API

$\textsc{INNATE}$ features a composite software design, utilizing instances of other classes to implement the target functionality. The image below shows a basic diagram with the library structure:

The next sections detail the functions attributes and their outputs:

Inputs/outputs

innate.io.load_dataset(fname: str)[source]

Load the data grids and configuration from a digital file.

Parameters

fnamestr: The file address or path of the file.

Returns

A dictionary with the data arrays, a dictionary with the global grids configuration and a dictionary with the local grid configuration.

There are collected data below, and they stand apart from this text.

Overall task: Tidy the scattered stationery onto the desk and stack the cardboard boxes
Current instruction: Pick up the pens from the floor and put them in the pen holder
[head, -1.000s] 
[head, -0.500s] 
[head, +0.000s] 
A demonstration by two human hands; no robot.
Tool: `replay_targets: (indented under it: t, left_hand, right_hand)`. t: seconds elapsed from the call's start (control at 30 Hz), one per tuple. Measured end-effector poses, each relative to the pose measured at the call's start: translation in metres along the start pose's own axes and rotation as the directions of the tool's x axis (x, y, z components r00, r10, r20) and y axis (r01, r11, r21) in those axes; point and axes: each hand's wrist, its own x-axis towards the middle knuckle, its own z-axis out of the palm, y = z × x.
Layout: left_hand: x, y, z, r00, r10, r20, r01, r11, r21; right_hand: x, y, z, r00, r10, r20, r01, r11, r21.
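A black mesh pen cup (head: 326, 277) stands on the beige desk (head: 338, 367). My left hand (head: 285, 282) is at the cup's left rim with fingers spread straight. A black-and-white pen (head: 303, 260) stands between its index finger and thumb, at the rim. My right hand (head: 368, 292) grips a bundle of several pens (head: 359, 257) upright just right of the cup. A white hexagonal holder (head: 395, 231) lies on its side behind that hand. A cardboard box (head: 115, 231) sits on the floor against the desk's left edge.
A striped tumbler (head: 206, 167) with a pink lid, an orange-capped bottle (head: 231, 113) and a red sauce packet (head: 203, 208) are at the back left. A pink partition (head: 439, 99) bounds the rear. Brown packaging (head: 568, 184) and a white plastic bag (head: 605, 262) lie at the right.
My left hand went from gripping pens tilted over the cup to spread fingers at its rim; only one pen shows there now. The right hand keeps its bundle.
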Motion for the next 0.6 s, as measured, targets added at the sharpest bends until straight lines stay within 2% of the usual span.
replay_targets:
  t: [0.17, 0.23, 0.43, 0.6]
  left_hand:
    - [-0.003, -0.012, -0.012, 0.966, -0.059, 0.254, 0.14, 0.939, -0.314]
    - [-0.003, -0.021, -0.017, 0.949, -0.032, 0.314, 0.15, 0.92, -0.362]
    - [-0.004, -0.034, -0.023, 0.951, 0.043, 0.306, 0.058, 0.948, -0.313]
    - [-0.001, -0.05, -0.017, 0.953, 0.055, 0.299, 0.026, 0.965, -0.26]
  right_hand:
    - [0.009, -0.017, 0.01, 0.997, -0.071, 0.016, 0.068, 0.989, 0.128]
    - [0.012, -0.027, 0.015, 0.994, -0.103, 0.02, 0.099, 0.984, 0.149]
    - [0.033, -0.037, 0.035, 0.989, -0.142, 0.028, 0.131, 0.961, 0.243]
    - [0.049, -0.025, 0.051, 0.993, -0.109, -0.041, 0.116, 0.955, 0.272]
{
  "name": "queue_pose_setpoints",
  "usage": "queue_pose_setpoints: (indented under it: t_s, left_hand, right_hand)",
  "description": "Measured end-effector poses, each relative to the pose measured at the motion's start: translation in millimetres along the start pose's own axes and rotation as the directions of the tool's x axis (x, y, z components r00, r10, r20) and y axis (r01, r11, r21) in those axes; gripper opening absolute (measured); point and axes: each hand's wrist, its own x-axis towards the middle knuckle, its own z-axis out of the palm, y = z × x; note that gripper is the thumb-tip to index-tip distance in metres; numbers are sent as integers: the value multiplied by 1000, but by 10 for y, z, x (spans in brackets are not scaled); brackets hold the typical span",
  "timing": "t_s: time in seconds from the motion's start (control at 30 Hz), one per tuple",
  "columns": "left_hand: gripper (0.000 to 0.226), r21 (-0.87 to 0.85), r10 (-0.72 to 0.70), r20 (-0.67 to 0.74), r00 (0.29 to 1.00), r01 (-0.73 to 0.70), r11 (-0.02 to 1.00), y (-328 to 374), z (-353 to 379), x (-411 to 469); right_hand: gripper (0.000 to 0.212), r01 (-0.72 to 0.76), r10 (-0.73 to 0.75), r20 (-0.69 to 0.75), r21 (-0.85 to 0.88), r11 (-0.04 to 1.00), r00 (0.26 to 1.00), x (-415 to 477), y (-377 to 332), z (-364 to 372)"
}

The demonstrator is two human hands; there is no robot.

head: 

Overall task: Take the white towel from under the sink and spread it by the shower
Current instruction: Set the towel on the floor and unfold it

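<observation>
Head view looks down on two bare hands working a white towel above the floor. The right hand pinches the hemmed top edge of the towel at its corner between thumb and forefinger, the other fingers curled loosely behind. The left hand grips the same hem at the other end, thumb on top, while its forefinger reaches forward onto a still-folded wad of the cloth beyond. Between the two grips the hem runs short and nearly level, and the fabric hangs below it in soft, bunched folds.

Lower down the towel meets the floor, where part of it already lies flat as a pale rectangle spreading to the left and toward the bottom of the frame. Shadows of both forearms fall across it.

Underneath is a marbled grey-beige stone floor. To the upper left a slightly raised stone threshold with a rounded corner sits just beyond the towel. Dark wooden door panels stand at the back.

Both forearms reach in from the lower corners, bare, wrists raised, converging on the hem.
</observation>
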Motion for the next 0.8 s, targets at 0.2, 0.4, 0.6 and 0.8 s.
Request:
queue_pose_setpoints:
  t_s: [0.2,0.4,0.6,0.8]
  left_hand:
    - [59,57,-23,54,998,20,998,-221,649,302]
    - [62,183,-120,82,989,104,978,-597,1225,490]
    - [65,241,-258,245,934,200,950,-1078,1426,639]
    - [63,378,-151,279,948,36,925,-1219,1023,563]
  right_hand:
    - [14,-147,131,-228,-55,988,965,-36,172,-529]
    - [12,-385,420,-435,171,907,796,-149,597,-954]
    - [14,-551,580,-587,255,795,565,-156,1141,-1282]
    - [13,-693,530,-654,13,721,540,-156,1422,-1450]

For ‘.fits’ files: (array_dict, common_cfg, local_cfg)
For ‘.nc’ files: (array_dict, common_cfg, local_cfg)

Raises

InnateError: If no dataset file is found at the specified location.
KeyError: If the file extension is not recognized.

Notes

This function checks the file extension and loads the dataset using the appropriate method: - ‘.fits’ files are loaded using fits_file_load. - ‘.nc’ files are loaded using h5netcdf_file_load.

Examples

>>> data = load_dataset('data/file.fits')
>>> data = load_dataset('data/file.nc')

innate.io.save_dataset(fname: str, grid_dict: dict, common_cfg: dict, custom_cfg: dict)[source]

Save the data grids and configuration to a digital file.

Parameters

fnamestr or pathlib.Path: The name of the file where the dataset will be saved.
grid_dictdict: Dictionary containing the data grid to be saved.
common_cfgdict: Dictionary containing common configuration parameters.
custom_cfgdict: Dictionary containing custom configuration parameters.

Returns

None

Raises

KeyError: If the file extension is not recognized.

Notes

This function checks the file extension and saves the dataset using the appropriate method: - ‘.fits’ files are saved using fits_file_save. - ‘.nc’ files are saved using h5netcdf_file_save.

Examples

>>> save_dataset('data/output.fits', grid_dict, common_cfg, custom_cfg)
>>> save_dataset('data/output.nc', grid_dict, common_cfg, custom_cfg)

Core objects

class innate.Grid(grid_label, data_array, data_cfg, tensor_library='pytensor')[source]

A class used to represent an innate Grid, which consits in a (numpy) data array and a set of configuration entries.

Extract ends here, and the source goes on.